Да, я действительно был у одра смерти, когда меня два еврея доставили сюда на «скорой» и спасли, давая тебе тем самым наглядный урок упомянутой жизни со всеми ее сложностями, в частности, опровергая расхожее мнение, что бесплатная медицина теперь никого не лечит, а все евреи уже уехали куда глаза глядят, воевать с арабами.
Там была еще одна чудесная доктор Наташа, на этот раз русская, которая вставила мне катетер, после чего из меня фонтаном заструилась в потолок моча, и я вскоре стал практически здоров, что вынужден тщательно скрывать с далеко идущими целями, потому что у меня есть одна пламенная мечта. С Наташей я подружился, но вовсе не в том смысле, что ты сразу подумал о половых отношениях на кушетке. Я, во-первых, женат и блюду себя, чтобы в наши отношения с супругой не закралась ложь, во-вторых — еще не могу, а в-третьих — мы с Наташей много беседуем о Боге, медицине и религии. Ее религией является наука, а я с этим не согласен, хотя Наташенька — очень славный человечек, и в этом смысле я, в отличие от тебя, спокоен за будущее нашей творческой, креативной молодежи. Здесь, в урологии, и среди больных очень много умных, одаренных ребят, которые, продолжая дело отцов, весьма успешно косят от армии, дай им Господь дальнейшей удачи. В том смысле, чтоб они нашли себе место в жизни с хорошей зарплатой, как мещане при царе, которых в тот раз уничтожила красная сволочь, а на этот раз — руки будут коротки, потому что у гэбэшников — длинные.

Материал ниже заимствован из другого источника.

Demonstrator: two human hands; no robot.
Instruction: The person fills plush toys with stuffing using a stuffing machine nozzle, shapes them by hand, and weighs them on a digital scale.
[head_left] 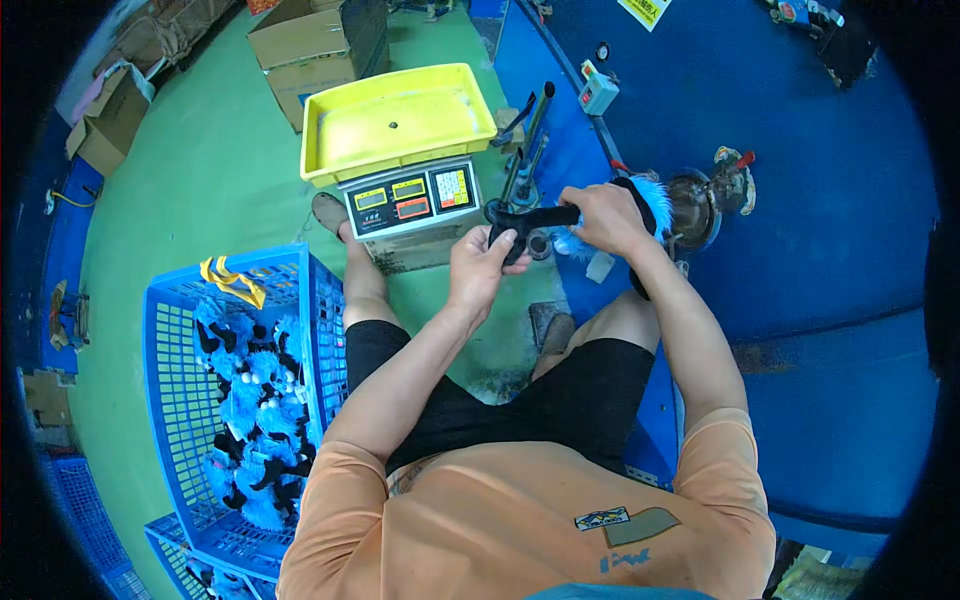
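Observation:
A blue furry plush toy [652,200] with long black limbs is in my hands, beside a round metal fitting [700,210] at the bench edge. Near the upright rods, my left hand [478,270] is closed, thumb on top, on the end of one black limb [540,216]. The limb stretches across to my right hand [608,218], whose fingers are closed around the toy at the limb's other end. Part of the toy is hidden under my right hand, and another black part hangs below the wrist.
A digital scale [410,205] carries a yellow tray [400,155] ahead of me. Several blue and black plush pieces [262,400] fill a blue crate [165,400] on my left. Upright metal rods [540,110] stand beside the blue bench [820,260]. Cardboard boxes [310,60] sit farther back.

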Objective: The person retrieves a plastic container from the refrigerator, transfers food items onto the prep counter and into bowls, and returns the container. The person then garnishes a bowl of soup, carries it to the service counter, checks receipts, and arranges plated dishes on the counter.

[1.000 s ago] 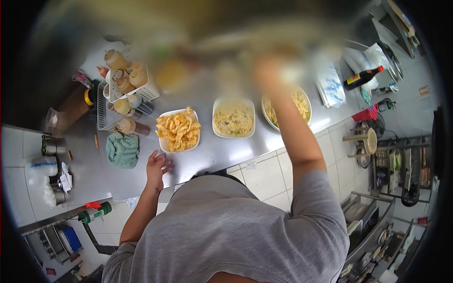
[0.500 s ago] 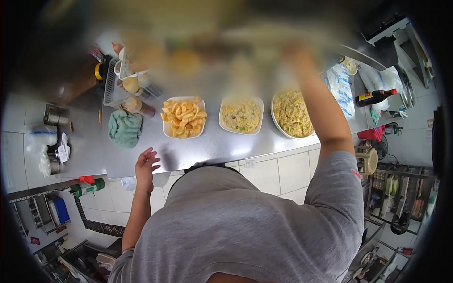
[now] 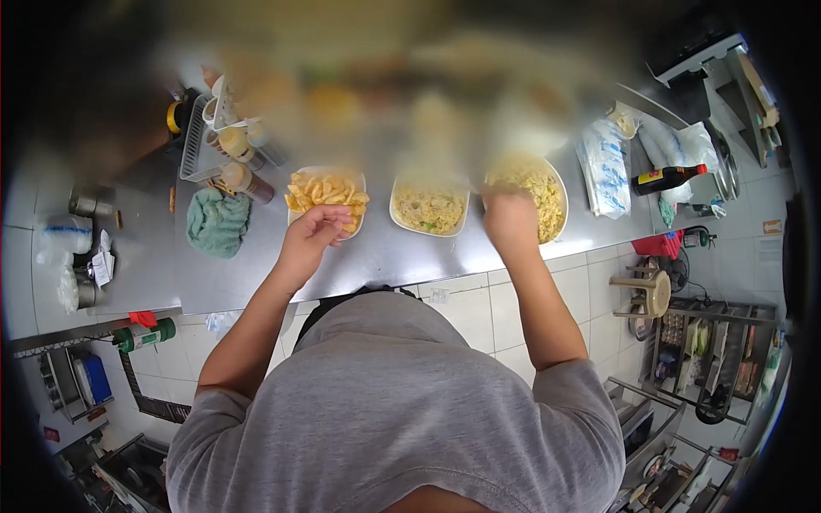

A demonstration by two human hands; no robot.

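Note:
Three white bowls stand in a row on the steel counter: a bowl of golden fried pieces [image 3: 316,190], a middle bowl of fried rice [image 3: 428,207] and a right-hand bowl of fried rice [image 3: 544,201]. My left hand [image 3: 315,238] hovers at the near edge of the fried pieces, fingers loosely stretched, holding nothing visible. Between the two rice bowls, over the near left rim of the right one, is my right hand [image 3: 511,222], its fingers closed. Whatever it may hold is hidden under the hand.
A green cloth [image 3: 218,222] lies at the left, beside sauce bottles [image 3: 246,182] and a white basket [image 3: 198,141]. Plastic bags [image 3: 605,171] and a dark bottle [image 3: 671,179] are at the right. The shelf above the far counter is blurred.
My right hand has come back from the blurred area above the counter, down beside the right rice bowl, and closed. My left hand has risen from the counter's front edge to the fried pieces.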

Разумеется, эти новые хозяева, которые из коммунистов, комсомольцев да упомянутых гэбэшников, все украли и строят капитализм под себя и для себя. Ну, так на их месте точно так же поступил бы любой советский человек, включая тебя и меня, потому что все мы — единый народ, который навсегда сформировали большевики. Здесь тоже есть мудрость: во-первых, в России, сколько ни воруй, что-нибудь обязательно останется, во-вторых — так называемым «простым людям» тоже с такого пиршественного фуршета кое-что перепадает, вроде пива двенадцати сортов в бывшем посеалковом магазине, ну а в-третьих, читай сборник «Вехи», там все правильно написано, что любые следующие фюреры нации будут еще хуже, чем наличествующие на данный исторический отрезок времени. Прав был и Мао Цзэдун: винтовка рождает власть, а ветер с Востока действительно довлеет.